It was either that, or the shadows got us. The ones that got Tyler were different from the ones that got me, though. The ones that got Tyler dragged him away from me and I could hear him screaming in the distance while the other shadows sunk into me. It was still this soul-wrenching pain, but it was different somehow. It was like being torn open against my will, forced to take in something that I didn't want. It was like and not like dying, with the exception that as I woke, usually screaming into my pillow, I was left with the feeling that I wasn't really dead, not really. More like I was leaving myself behind.

Sometimes before I woke I would glimpse what I could only describe as hell, but that only happened a handful of times.

Friday, March 4th 2011 was the end of my world. Or maybe it was technically Saturday the 5th, as it happened so late at night it bridged into morning. I came home early from my nightly fun and found the door to the apartment open.

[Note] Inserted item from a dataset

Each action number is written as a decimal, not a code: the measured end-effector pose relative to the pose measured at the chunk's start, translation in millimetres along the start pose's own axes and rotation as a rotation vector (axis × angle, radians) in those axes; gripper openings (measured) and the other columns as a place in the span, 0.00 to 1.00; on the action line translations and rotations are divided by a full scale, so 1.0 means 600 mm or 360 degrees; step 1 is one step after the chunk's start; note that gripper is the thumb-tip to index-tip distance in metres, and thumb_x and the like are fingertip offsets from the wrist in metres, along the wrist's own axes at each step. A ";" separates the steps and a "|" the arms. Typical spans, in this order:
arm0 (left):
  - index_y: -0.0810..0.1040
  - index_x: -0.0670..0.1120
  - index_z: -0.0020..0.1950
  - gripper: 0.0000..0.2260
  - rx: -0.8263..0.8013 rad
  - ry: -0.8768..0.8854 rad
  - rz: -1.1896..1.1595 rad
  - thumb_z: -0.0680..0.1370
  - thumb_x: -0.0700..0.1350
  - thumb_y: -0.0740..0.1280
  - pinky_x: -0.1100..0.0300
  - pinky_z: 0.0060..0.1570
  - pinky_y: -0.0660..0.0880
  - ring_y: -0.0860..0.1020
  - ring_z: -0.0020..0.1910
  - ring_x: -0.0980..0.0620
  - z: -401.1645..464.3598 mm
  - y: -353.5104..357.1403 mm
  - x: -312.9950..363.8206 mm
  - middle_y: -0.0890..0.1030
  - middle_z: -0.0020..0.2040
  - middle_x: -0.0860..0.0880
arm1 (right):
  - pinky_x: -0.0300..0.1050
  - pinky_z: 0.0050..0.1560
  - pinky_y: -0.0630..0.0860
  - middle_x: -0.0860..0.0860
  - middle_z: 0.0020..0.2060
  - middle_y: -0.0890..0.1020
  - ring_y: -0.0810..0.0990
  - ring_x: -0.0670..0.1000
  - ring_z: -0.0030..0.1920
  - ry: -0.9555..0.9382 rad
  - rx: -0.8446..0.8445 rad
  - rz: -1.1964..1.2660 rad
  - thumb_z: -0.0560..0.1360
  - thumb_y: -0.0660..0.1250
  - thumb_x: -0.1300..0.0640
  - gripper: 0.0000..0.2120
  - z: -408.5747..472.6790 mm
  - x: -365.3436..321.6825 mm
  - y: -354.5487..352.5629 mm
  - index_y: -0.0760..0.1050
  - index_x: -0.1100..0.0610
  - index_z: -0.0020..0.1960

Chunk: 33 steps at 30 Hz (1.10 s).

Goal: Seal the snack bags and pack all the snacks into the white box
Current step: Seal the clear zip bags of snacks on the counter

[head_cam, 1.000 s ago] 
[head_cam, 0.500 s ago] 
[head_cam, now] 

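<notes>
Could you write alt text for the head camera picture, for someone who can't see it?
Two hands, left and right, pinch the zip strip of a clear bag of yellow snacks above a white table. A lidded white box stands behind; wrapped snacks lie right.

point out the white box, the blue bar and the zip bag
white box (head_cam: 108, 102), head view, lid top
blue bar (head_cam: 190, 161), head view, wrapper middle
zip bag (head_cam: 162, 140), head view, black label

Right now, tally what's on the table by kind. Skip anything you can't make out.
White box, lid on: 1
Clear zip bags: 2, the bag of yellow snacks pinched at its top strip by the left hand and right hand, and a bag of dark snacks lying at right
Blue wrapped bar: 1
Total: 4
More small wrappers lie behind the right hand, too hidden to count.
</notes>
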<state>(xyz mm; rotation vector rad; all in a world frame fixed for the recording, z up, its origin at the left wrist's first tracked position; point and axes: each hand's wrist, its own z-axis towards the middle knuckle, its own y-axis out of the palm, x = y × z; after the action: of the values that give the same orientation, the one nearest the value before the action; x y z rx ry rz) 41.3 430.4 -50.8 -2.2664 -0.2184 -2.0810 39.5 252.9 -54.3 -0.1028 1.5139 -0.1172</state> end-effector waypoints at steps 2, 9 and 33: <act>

In fact, all of the doors and windows were open. Everything was wide open but the place was otherwise pristine. Nothing was out of place. We were pretty tidy people, even with a five-year-old around, and nothing pointed to their being a break-in other than that all the doors and windows were open. Thinking maybe someone had figured out somehow that I was the one who'd broken into their house and decided to pay back the favor, I checked the kitchen cabinets but everything was still in the same place.

It was then that I decided to check the bedrooms. I ran to Tyler's first and found it empty, the door wide open. I called out for him and Josh as I checked Josh's room and found a similar situation there. Everything was in place, but the door was open and no one was there. I was frantic, and pulled out my phone, still yelling for either of them to come out, that this wasn't funny.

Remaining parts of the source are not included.